• [AIM OF THE TASK]: In the records below, find the line with "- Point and" and the line with "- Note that"; return exactly those lines and every line between them.

• [EXTRACTED ENTRIES]:
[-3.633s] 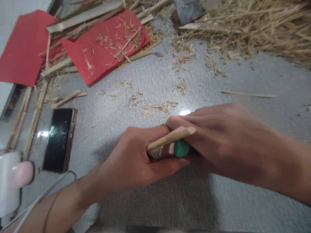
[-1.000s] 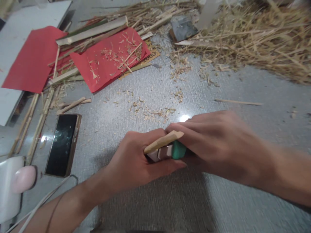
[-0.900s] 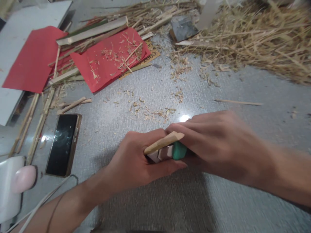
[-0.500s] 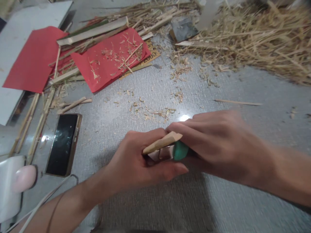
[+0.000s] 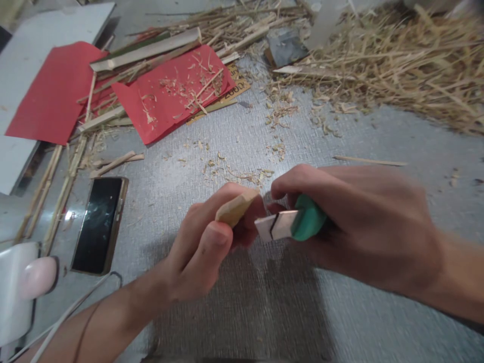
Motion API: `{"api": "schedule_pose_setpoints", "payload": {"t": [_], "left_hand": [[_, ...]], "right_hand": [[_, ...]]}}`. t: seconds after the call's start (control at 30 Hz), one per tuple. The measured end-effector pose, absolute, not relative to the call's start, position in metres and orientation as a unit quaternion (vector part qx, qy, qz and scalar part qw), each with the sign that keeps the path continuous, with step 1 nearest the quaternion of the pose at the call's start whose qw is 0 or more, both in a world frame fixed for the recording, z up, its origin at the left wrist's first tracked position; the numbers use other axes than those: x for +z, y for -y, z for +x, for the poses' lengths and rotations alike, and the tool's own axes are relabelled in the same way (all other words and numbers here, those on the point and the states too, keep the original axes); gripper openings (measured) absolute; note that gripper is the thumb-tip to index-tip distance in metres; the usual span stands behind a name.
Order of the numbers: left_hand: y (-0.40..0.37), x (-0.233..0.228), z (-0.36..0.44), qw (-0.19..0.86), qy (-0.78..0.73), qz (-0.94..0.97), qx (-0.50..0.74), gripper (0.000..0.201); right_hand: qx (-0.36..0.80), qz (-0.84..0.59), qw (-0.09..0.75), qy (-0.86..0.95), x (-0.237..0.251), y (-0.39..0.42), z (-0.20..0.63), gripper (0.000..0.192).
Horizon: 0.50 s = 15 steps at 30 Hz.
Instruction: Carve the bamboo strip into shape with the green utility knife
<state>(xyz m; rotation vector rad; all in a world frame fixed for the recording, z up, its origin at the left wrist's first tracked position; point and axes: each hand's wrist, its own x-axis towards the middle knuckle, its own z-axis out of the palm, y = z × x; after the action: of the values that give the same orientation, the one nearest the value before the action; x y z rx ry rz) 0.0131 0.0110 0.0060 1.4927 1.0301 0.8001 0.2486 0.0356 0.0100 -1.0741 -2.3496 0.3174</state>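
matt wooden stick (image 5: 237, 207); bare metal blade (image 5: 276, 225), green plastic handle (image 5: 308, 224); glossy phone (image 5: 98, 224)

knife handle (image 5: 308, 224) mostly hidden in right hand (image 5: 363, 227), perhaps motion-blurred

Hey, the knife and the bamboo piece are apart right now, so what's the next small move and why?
Probably bring the blade back onto the angled tip of the bamboo piece: the right hand grips the green-handled knife beside it, the left hand pinches the piece, and they sit just apart.
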Motion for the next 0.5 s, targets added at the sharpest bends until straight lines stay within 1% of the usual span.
{"api": "schedule_pose_setpoints", "payload": {"t": [0.13, 0.23, 0.37, 0.43, 0.5], "left_hand": [[-0.0158, 0.0077, 0.0114, 0.591, -0.377, 0.611, 0.368, 0.042], [-0.0172, 0.007, 0.0107, 0.583, -0.36, 0.619, 0.385, 0.039], [-0.0155, 0.0059, 0.0104, 0.583, -0.36, 0.613, 0.393, 0.036], [-0.0145, 0.0077, 0.0108, 0.562, -0.36, 0.63, 0.397, 0.035], [-0.014, 0.0114, 0.0125, 0.534, -0.369, 0.648, 0.399, 0.034]], "right_hand": [[0.151, -0.365, 0.265, 0.88, 0.0121, -0.0359, 0.2483, 0.007], [0.159, -0.355, 0.267, 0.882, 0.0124, -0.0365, 0.2469, 0.011], [0.174, -0.349, 0.268, 0.881, 0.0105, -0.0359, 0.2447, 0.01], [0.183, -0.34, 0.279, 0.879, 0.0094, -0.0354, 0.2444, 0.008], [0.189, -0.32, 0.292, 0.881, 0.0091, -0.0354, 0.2445, 0.011]]}}
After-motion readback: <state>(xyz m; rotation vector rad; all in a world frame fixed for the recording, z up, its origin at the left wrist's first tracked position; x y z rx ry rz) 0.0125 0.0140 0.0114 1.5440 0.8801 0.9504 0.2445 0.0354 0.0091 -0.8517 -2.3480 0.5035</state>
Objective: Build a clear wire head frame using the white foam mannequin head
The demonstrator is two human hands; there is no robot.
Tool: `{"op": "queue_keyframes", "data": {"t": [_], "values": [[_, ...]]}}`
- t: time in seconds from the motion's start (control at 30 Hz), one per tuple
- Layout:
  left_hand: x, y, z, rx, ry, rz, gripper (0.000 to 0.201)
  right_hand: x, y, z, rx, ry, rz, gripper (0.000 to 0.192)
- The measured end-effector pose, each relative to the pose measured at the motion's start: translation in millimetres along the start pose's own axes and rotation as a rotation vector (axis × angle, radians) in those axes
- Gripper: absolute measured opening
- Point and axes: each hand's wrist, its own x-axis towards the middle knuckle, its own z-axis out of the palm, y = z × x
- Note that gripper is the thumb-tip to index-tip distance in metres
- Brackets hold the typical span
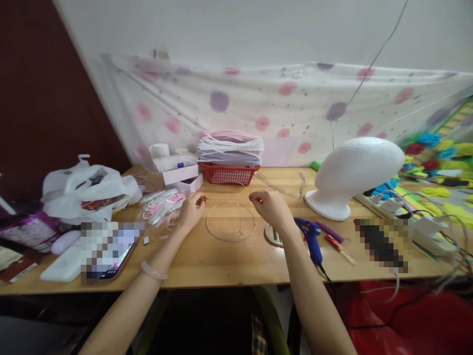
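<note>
My right hand is closed in a pinch, with a thin wire arching away from its fingertips to the left. Across from it, my left hand has its fingers curled together just above the table; whether anything thin is between them I cannot make out. Between the two hands a round wire hoop lies on the wooden table. A short thin piece inside the hoop ends in a small coil near its front edge. Under my right wrist sits a roll of pale cord or tape, partly hidden.
On the right are a blue glue gun, a screwdriver, a white foam head and a power strip. A red basket of fuzzy stems stands behind. Left are plastic packets, a phone and a white bag.
</note>
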Motion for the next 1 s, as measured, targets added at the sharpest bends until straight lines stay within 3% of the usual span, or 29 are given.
{"op": "queue_keyframes", "data": {"t": [0.23,0.43,0.63,1.0], "values": [[-4,-2,-0.5,0.011,0.029,0.044,0.029,3,16,17,-0.031,-0.073,0.064,0.027],[-8,1,3.3,0.000,-0.017,0.085,0.029,4,28,31,-0.052,-0.151,0.137,0.018],[-8,-1,10.6,-0.009,-0.082,0.078,0.030,5,34,37,-0.081,-0.194,0.168,0.018],[-10,-2,7.2,-0.027,-0.135,0.052,0.031,3,36,43,-0.038,-0.243,0.170,0.020]]}}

• [ANSWER TO THIS PROBLEM]:
- Point and axes: each hand's wrist, its own x-axis towards the middle knuckle, its own z-axis out of the palm, y = z × x
- Note that gripper is the thumb-tip to index-tip distance in metres

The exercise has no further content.